[[ Excerpted records open ]]
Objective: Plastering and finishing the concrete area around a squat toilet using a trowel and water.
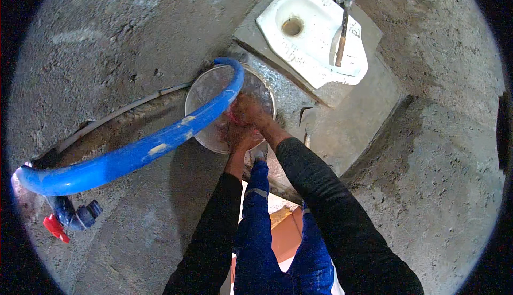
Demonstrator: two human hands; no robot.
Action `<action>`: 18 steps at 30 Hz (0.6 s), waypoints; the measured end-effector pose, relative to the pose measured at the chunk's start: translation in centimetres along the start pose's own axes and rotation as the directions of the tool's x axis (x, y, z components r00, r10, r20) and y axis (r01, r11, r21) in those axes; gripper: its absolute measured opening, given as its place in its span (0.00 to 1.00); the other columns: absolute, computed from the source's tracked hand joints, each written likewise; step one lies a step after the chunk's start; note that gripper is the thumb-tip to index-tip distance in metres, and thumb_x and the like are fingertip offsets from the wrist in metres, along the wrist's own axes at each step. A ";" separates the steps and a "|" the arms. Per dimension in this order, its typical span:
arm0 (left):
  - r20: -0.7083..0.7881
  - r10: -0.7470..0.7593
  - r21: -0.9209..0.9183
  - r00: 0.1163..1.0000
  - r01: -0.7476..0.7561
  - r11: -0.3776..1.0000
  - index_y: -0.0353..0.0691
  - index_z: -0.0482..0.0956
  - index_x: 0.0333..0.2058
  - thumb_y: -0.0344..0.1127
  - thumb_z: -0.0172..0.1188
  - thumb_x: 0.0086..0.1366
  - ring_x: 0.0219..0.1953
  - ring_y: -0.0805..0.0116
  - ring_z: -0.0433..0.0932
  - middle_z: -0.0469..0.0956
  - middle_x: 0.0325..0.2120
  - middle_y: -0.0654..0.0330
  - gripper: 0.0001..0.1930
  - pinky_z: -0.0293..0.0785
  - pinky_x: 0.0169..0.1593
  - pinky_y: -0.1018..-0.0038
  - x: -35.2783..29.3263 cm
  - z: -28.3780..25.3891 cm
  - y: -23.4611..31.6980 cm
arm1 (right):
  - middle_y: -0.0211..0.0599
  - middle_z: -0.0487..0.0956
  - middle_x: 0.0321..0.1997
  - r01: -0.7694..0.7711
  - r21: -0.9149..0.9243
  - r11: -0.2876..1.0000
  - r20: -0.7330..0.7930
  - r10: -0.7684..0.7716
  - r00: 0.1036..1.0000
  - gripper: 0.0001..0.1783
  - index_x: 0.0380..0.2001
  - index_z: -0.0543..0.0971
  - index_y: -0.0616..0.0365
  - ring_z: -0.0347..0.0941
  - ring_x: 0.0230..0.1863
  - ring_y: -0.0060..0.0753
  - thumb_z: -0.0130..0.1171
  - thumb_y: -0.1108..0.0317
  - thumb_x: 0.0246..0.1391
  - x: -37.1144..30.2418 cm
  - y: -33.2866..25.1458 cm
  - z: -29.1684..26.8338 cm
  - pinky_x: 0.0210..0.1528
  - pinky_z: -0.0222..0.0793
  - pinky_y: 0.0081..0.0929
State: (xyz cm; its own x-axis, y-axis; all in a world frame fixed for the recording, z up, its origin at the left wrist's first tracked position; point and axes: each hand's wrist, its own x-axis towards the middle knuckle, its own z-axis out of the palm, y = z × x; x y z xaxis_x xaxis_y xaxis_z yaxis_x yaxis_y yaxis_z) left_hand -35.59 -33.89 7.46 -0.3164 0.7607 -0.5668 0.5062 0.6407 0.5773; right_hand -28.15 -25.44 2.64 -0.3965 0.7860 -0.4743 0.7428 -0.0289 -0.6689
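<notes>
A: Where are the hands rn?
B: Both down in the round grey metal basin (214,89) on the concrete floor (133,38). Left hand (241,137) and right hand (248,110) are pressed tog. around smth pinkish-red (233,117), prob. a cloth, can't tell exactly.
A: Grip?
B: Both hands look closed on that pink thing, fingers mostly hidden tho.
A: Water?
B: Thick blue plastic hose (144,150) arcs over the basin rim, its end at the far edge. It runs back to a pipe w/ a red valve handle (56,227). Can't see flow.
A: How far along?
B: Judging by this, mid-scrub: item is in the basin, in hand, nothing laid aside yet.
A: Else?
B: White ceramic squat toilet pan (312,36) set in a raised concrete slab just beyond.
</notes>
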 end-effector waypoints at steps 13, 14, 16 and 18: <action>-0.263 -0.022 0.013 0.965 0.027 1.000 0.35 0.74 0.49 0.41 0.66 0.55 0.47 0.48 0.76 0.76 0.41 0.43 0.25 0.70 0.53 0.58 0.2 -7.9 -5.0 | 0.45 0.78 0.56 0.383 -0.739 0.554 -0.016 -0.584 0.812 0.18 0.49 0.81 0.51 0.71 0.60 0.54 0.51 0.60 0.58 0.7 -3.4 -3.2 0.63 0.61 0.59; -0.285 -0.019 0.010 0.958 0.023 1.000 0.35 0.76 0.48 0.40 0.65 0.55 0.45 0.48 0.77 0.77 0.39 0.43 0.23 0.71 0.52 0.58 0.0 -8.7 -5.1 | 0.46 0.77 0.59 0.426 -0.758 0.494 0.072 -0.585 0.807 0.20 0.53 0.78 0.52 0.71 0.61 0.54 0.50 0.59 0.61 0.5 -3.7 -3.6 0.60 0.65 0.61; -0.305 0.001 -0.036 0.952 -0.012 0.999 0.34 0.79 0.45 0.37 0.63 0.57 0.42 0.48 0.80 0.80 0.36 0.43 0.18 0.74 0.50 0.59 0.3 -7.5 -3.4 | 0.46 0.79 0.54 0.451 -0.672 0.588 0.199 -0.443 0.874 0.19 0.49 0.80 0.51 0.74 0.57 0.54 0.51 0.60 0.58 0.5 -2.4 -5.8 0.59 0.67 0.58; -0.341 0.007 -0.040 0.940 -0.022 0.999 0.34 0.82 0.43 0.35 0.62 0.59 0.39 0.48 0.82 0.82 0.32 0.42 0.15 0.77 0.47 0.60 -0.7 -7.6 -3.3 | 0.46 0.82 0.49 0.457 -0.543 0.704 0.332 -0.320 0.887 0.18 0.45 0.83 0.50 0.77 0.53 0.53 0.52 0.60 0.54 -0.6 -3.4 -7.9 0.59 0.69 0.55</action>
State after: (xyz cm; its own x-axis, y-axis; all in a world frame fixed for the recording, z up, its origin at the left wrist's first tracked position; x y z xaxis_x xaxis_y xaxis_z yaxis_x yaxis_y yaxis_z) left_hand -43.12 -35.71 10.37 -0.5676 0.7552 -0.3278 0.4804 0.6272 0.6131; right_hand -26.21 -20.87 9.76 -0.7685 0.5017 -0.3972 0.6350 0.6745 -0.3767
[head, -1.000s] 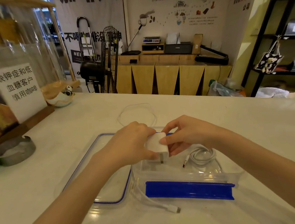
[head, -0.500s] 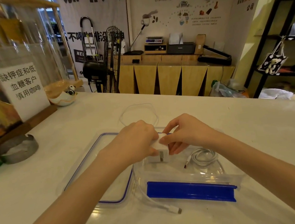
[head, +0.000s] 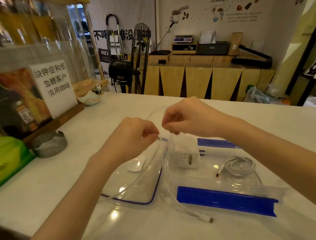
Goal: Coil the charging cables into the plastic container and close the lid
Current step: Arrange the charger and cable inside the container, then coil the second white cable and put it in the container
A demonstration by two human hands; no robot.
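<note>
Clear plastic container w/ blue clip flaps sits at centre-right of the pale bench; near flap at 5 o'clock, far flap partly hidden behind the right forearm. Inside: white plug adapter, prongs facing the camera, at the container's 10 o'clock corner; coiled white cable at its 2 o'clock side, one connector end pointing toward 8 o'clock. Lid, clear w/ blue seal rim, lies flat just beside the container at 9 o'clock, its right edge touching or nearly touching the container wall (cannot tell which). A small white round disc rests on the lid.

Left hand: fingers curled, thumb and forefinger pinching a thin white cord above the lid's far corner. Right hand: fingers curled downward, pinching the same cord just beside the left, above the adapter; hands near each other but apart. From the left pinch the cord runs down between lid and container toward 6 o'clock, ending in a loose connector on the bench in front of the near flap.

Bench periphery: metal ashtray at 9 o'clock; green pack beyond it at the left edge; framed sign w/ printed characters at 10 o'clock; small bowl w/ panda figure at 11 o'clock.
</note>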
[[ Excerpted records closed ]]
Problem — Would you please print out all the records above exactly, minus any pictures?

Output —
Objective: Plastering and finishing the concrete area around a squat toilet using a trowel and water.
Demonstrator: two human hands; no robot.
Action `<action>`: 18 steps at 30 Hz (0.6 s), waypoints; the measured end-effector pose, relative to the pose measured at the chunk's start: translation in centimetres along the start pose's own axes and rotation as the directions of the tool's x axis (x, y, z components r00, r10, r20) and y axis (r01, r11, r21) in those axes; gripper: its absolute measured opening, given as its place in its span (0.00 to 1.00); the other columns: absolute, computed from the source's tracked hand joints, each written likewise; step one lies a step after the chunk's start; note that gripper is the thumb-tip to index-tip distance in metres, and thumb_x and the like are fingertip offsets from the wrist in metres, along the wrist's own axes at each step. A ";" separates the steps and a "|" the arms. Per dimension in this order, its typical span:
arm0 (left):
  - r20: -0.7083..0.7881
  - r10: -0.7470..0.7593
  - r21: -0.9209..0.9183
  - r00: 0.1163..1.0000
  - r01: -0.7476..0.7561
  - r11: -0.3776..1.0000
  - index_y: -0.0353..0.0691
  - index_z: -0.0482..0.0956
  - index_x: 0.0333..0.2058
  - thumb_y: -0.0344..0.1127
  - thumb_z: -0.0172..0.1188
  - thumb_x: 0.0086..0.1366
  - ring_x: 0.0219..0.1953
  - ring_y: -0.0805..0.0116
  - ring_z: -0.0433..0.0932
  - middle_z: -0.0469..0.0956
  - middle_x: 0.0325..0.2120
  - middle_y: -0.0654..0.0330
  - gripper: 0.0001..0.1930
  - pinky_z: -0.0293..0.0785
  - pinky_x: 0.0169..0.1593
  - pinky_y: -0.1018..-0.0038
  - x: -35.2783..29.3263 cm
  - z: -28.3780..25.3891 cm
  - y: -23.4611..31.6980 cm
arm1 (right):
  - middle_y: -0.0211..0.0599
  - middle_z: -0.0487..0.0956
  - middle_x: 0.0321..0.1997
  - r01: -0.7694..0.7711
  - r21: -0.9149..0.9243
  - r11: -0.2876..1.0000
  - r20: -0.7330..0.7930
  - r10: -0.7684..0.7716
  - r00: 0.1036..1.0000
  - gripper: 0.0001..0.1783
  - index_x: 0.0380..0.2001
  - index_z: -0.0543..0.0971
  - index_y: -0.0616..0.0365
  - ring_z: -0.0347..0.0941
  - ring_x: 0.0230..0.1863
  - ring_y: -0.0060..0.0753
  - thumb_z: -0.0130..0.1171
  - thumb_y: -0.1108..0.0317
  - thumb_x: 0.0246..0.1391
  - x: -37.1144..30.2418 cm
  - y: -33.2866..25.1458 cm
  - z: -29.1684..26.8338 cm
  - pinky_x: 0.0210..0.1528
  - pinky_z: -0.0222..0.0793
  - pinky_y: 0.0081..0.0929
State: (xyz cm; its own x-axis, y-axis; all in a world frame fixed for the recording, z up, its origin at the left wrist's first tracked position; point and axes: each hand's wrist, its own x-axis towards the middle knuckle, its own z-axis out of the palm, y = z × x; x y z xaxis_x xaxis_y xaxis_z yaxis_x yaxis_y yaxis_z) left_hand -35.59 -33.89 7.46 -0.3164 0.7607 -0.5668 0.5062 0.6407 0.5773; right_hand -28.15 -25.44 2.64 -0.3965 0.7860 -0.4743 0.7428 -0.0289 -0.6689
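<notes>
A: Where are the hands rn?
B: Both down in the round grey metal basin (214,89) on the concrete floor (133,38). Left hand (241,137) and right hand (248,110) are pressed tog. around smth pinkish-red (233,117), prob. a cloth, can't tell exactly.
A: Grip?
B: Both hands look closed on that pink thing, fingers mostly hidden tho.
A: Water?
B: Thick blue plastic hose (144,150) arcs over the basin rim, its end at the far edge. It runs back to a pipe w/ a red valve handle (56,227). Can't see flow.
A: How far along?
B: Judging by this, mid-scrub: item is in the basin, in hand, nothing laid aside yet.
A: Else?
B: White ceramic squat toilet pan (312,36) set in a raised concrete slab just beyond.
</notes>
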 end-effector waypoints at steps 13, 14, 16 and 18: <action>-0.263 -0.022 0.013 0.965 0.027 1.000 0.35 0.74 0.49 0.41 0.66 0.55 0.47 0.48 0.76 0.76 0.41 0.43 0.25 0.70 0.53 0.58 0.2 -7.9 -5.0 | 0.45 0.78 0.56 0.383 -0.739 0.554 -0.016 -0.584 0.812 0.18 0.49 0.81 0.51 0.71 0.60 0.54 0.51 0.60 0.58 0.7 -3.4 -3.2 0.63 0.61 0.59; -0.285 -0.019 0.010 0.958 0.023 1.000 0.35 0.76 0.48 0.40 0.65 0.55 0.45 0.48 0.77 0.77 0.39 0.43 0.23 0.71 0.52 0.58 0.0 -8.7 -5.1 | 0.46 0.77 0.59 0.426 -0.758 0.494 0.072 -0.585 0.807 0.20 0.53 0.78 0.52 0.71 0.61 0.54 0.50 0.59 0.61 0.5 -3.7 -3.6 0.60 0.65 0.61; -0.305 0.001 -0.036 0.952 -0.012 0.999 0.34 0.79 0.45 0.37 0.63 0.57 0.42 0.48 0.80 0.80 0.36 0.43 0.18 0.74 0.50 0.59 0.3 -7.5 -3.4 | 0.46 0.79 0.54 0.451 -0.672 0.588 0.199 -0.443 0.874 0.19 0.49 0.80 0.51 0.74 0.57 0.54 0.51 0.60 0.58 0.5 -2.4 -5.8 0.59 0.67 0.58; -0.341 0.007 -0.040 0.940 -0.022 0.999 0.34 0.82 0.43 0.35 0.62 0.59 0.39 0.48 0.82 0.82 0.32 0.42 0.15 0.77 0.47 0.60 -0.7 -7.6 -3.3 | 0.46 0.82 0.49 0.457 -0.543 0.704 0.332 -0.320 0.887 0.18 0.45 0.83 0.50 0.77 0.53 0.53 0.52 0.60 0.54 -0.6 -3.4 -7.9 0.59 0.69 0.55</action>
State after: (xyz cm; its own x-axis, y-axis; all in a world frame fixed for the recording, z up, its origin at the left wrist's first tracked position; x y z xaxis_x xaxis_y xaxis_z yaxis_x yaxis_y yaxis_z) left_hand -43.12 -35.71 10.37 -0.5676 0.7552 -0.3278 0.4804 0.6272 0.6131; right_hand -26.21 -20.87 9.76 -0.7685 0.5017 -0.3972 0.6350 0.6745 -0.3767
[head, -1.000s] 
[head, -0.500s] 
[head, +0.000s] 
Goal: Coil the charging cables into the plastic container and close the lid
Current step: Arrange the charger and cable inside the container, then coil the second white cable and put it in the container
A demonstration by two human hands; no robot.
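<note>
Clear plastic container w/ blue clip flaps sits at centre-right of the pale bench; near flap at 5 o'clock, far flap partly hidden behind the right forearm. Inside: white plug adapter, prongs facing the camera, at the container's 10 o'clock corner; coiled white cable at its 2 o'clock side, one connector end pointing toward 8 o'clock. Lid, clear w/ blue seal rim, lies flat just beside the container at 9 o'clock, its right edge touching or nearly touching the container wall (cannot tell which). A small white round disc rests on the lid.

Left hand: fingers curled, thumb and forefinger pinching a thin white cord above the lid's far corner. Right hand: fingers curled downward, pinching the same cord just beside the left, above the adapter; hands near each other but apart. From the left pinch the cord runs down between lid and container toward 6 o'clock, ending in a loose connector on the bench in front of the near flap.

Bench periphery: metal ashtray at 9 o'clock; green pack beyond it at the left edge; framed sign w/ printed characters at 10 o'clock; small bowl w/ panda figure at 11 o'clock.
</note>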

The exercise contains no remaining tasks.